Although Pluto orbits the sun at an average distance of 3.7 billion miles (5.9 billion kilometers), some studies claim that the icy dwarf planet may have a liquid ocean under its surface. According to a new study, the accretion of new material during Pluto’s early geological history may have generated enough heat to sustain the formation of this ocean, which would go on to continuously freeze over billions of years.
Pluto is so far away from the sun that it lies inside the Kuiper Belt, a group of rocks and ice left over from the formation of the solar system. It’s really no wonder that today the planet looks like a barren ball of ice and rock.
However, detailed images of Pluto’s surface taken during flybys by NASA’s New Horizons spacecraft have revealed intriguing geological features that can tell us many things about the dwarf planet’s past.
According to Francis Nimmo, a professor of Earth and planetary sciences at UC Santa Cruz, Pluto’s surface shows evidence of both ancient and modern extensions of its surface. This suggests that Pluto may have been ‘hot’ during its early days.
To understand why this matters, we have to make a brief tangent to talk about how water freezes. Most liquids shrink when they are cooled because molecules are moving slower, making them less able to overcome the attractive intermolecular forces that draw them closer together. When the freezing point is reached, the substance solidifies in a tightly packed crystalline matrix.
Water is an exception to this chemical behavior. Liquid water also contracts when cooled, but only until it is chilled to approximately 4 degrees Celsius. If you cool water past this threshold, it will actually expand slightly. Cool it further to its freezing point and the water will expand by about 9%.
So, water expands when it freezes and contracts when it melts — and this has important implications for Pluto’s history.
“If Pluto had a subsurface ocean shortly after it formed, that ocean would have been continuously freezing over solar system history. That would cause Pluto to be expanding and that would result in specific geologic features we can look for. In contrast, if Pluto started with a cold ice shell, that ice would have warmed and melted slowly from the heat of radioactive decay forming an ocean. That ocean would have been refreezing in more recent times as the heat from radioactive decay waned. This would lead to early compressional tectonics followed by later extension,” Carver Bierson, UCSC graduate student and co-author of the new study, told ZME Science.
If Pluto had a ‘cold start’, compression on its surface would have occurred early on, followed by more recent extensions. However, if it had a hot start, then extension would have occurred throughout Pluto’s history — and this seems to be the case, current observations suggest.
“When we look at the surface of Pluto we don’t see any clearly compressional features even on the oldest terrains. We do see many extensional features, most of which are recent. The oldest tectonic features we see look to be extensional, but are hard to interpret because they are so eroded. Taken together we think this favors Pluto’s ocean already being present very early in Pluto’s history,” Bierson added.
Pluto’s hot past
Where could all this energy have come from?
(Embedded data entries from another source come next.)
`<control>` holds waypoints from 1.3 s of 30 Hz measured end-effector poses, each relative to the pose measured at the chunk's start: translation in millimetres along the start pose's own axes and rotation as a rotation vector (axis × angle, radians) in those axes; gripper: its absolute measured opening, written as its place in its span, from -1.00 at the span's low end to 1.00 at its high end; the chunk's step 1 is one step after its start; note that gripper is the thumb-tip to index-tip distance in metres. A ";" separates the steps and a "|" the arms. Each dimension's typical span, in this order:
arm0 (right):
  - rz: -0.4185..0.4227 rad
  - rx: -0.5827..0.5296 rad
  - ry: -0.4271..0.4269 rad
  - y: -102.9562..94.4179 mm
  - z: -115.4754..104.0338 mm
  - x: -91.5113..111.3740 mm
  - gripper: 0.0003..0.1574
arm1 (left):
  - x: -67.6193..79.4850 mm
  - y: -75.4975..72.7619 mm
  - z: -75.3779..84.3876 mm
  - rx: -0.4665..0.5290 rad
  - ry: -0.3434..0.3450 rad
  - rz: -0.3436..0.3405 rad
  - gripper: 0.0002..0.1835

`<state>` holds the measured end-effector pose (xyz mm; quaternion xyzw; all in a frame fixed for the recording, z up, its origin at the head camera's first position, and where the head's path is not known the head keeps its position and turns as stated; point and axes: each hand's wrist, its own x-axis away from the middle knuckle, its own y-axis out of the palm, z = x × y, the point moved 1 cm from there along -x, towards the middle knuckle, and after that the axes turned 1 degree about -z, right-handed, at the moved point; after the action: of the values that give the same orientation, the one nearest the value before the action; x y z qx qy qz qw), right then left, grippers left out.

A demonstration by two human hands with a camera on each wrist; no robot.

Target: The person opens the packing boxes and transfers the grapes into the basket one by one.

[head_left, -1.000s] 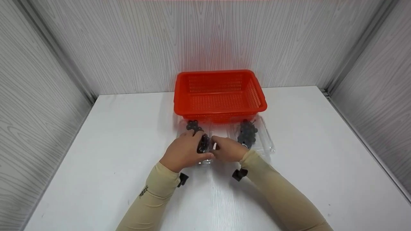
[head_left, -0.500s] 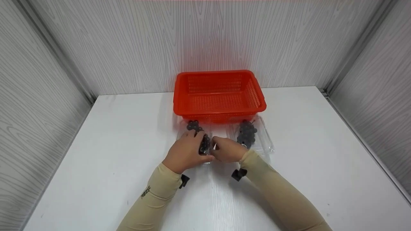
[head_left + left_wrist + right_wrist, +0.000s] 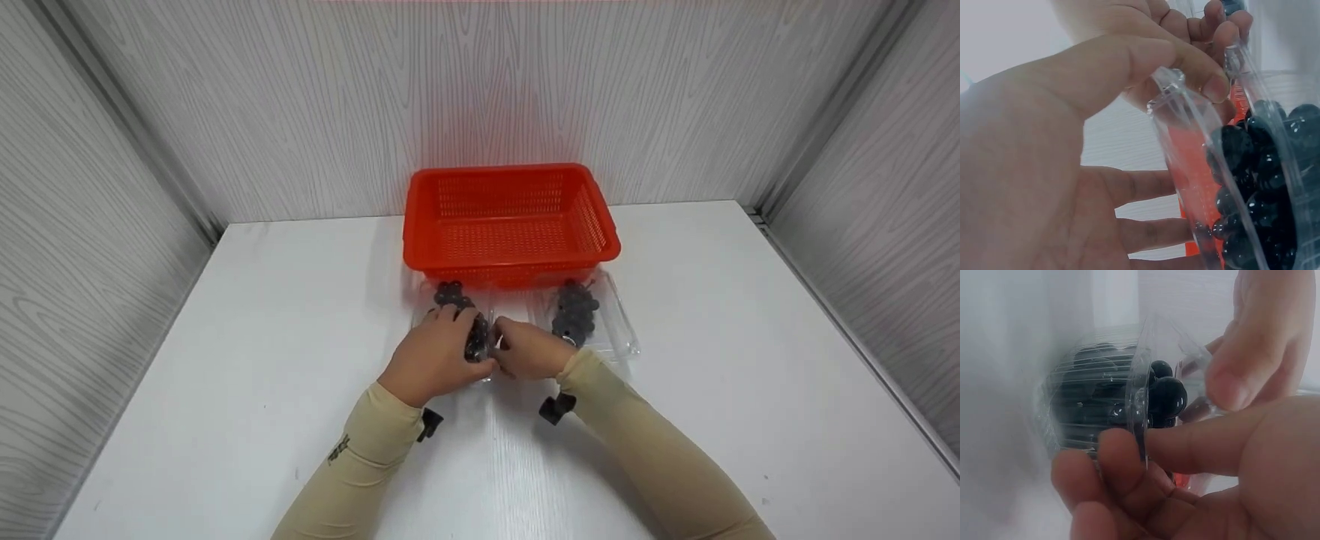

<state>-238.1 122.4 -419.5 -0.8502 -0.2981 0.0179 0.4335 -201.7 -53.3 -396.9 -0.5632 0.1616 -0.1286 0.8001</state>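
Observation:
A clear plastic clamshell box of dark grapes lies between my hands, its lid parted from the base along the near edge. My left hand holds the lid, thumb at its edge and fingers spread across the outside. With bent fingers, my right hand grips the rim of the base; its thumb lies by the gap. Some grapes show through that gap in the right wrist view. In the head view my left hand covers much of the box.
Behind the box stands a red perforated plastic basket. To the right, partly behind my right wrist, lies a second clear box with a dark grape bunch. All rest on a white table with panel walls around.
My left hand has shifted slightly to the right with the lid. My right hand stays almost where it was on the base, and the basket and second box are unmoved.

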 end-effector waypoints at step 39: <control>-0.004 0.106 -0.055 -5.0 2.8 1.8 -0.31 | 0.6 -7.6 5.1 -0.019 0.260 0.079 -0.57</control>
<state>-239.9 127.6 -417.1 -0.8246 -0.3102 0.0560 0.4698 -199.3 -51.7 -388.2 -0.5426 0.2873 -0.1673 0.7714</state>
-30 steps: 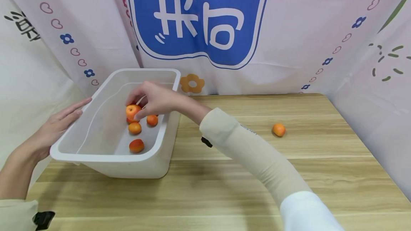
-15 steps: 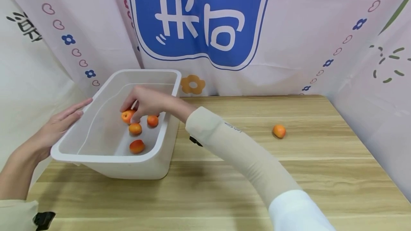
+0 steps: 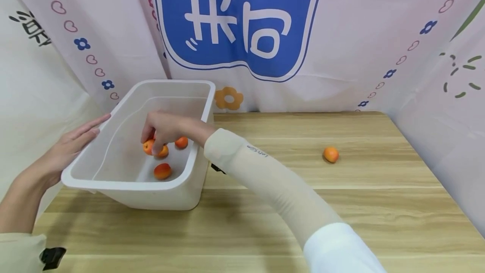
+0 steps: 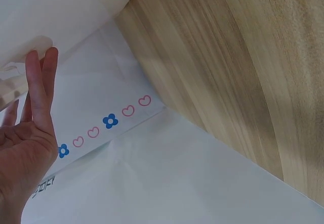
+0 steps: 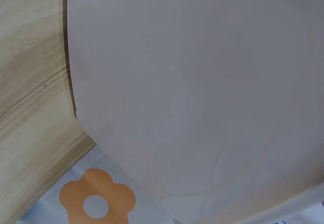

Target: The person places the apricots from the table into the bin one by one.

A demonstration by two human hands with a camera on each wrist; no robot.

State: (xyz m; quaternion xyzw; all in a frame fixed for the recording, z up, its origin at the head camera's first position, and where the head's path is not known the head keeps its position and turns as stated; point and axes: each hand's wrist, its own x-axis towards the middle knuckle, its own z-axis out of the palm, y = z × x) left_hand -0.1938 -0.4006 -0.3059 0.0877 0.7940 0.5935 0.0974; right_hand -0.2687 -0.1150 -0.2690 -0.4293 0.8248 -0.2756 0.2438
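Observation:
A white plastic bin (image 3: 121,186) stands on the left of the table. Inside it, my right hand (image 3: 161,126) pinches an orange apricot (image 3: 147,147) between thumb and fingers, low over the bottom. Just beside the held fruit lies another apricot (image 3: 163,152), partly covered by the thumb. A redder apricot (image 3: 162,171) is nearer the front, and one more apricot (image 3: 181,142) rests by the right wall. My left hand (image 3: 73,148) lies with straight fingers along the bin's left rim; the left wrist view shows its fingers (image 4: 39,89) extended against the bin. The right wrist view shows only the bin's outer wall (image 5: 192,92), not the hand.
A single apricot (image 3: 331,154) sits on the wooden table (image 3: 379,214) right of the bin. Printed cloth (image 3: 352,45) hangs behind the table and along both sides. The bin's back end stands close to the cloth.
My right hand, still pinching the apricot, has moved down and toward the bin's front, now overlapping the neighbouring apricot. The left hand stays on the rim.

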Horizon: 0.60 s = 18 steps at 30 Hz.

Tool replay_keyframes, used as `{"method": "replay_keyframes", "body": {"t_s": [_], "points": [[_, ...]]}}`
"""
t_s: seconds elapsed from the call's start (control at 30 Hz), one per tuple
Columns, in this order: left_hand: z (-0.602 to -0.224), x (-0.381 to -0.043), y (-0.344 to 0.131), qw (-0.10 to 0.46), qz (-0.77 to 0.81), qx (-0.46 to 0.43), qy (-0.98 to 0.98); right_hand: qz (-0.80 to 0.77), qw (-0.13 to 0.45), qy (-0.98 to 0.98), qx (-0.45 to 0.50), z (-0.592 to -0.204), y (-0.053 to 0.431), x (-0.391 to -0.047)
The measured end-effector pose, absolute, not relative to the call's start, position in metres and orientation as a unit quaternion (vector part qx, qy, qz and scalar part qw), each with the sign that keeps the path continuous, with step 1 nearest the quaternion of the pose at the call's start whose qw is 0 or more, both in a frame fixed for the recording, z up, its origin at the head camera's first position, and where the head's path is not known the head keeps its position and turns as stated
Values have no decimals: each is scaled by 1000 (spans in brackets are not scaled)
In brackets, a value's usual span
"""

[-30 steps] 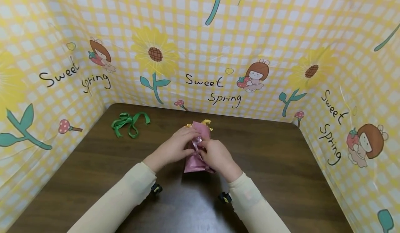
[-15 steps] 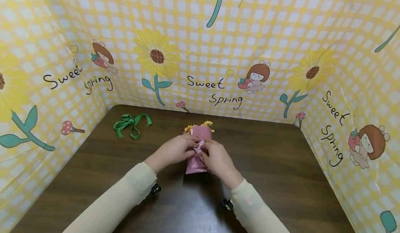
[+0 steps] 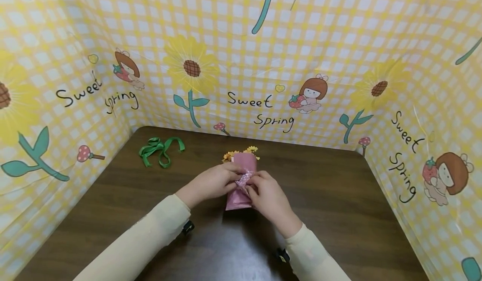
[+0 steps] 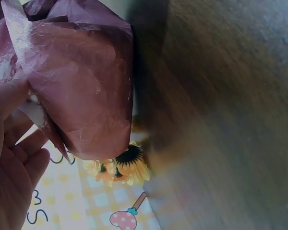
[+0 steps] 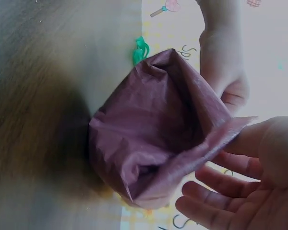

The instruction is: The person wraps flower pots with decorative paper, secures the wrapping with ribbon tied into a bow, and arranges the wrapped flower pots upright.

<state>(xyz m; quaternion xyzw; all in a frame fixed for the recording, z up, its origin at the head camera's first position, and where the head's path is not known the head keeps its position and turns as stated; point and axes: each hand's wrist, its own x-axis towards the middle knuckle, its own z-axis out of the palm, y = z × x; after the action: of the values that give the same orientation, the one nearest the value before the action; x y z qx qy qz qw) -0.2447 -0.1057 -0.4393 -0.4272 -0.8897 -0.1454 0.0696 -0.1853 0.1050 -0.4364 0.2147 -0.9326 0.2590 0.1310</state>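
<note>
A bouquet wrapped in pink paper lies mid-table, its yellow flowers showing past the far end. From the left, my left hand pinches a fold of the paper near its middle; the left wrist view shows the thumb on the wrapper's edge. My right hand holds the facing fold from the right, thumb and index finger at the paper. A crinkled, shiny strip lies between both hands' fingertips. In the right wrist view the wrapper's near end gapes, with its flap by the right thumb.
A loose green ribbon lies on the brown wooden table at the back left. A yellow checked cloth printed with flowers and words stands around the table's back and sides.
My left hand has drawn back from the wrapper's far end toward its middle, uncovering more pink paper and flowers. My right hand has shifted slightly right and nearer. The head view has tilted a little.
</note>
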Motion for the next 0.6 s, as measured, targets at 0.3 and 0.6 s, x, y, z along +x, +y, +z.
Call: {"method": "replay_keyframes", "body": {"t_s": [0.3,0.6], "points": [[-441,-242,-106,79,-121,-444,-884,211,83,-945,236,-427,125,-163],[-435,-237,-111,16,-121,-430,-895,168,143,-952,212,-443,121,-153]]}}
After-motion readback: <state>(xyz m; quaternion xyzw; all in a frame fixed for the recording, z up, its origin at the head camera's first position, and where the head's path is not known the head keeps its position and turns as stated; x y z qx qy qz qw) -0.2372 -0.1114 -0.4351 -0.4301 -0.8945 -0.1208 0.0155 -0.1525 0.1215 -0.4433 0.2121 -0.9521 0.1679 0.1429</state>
Pluto is too far from the sun to be of consequential difference, which leaves us with only two main possible sources of energy.
One is the heat released through the decay of radioactive elements in the rock, the other is gravitational energy released during impact with asteroids and other cosmic bodies. Early in the solar system’s history, it was quite common for planets to be bombarded by asteroids and meteorites.
Calculations performed by the researchers suggest that if all of that gravitational energy was retained as heat, Pluto could have supported an initial liquid ocean.
In reality, however, we know that is simply not possible — some of that energy will escape into space.
“How Pluto was put together in the first place matters a lot for its thermal evolution,” Nimmo said in a press release. “If it builds up too slowly, the hot material at the surface radiates energy into space, but if it builds up fast enough the heat gets trapped inside.”
The researchers found that if Pluto formed over a period of less than 30,000 years, then it would have most certainly been hot. If it took a couple million years for accretion of proto-Pluto to take place, then a hot start would only be possible if a large impactor buried its energy deep beneath the surface.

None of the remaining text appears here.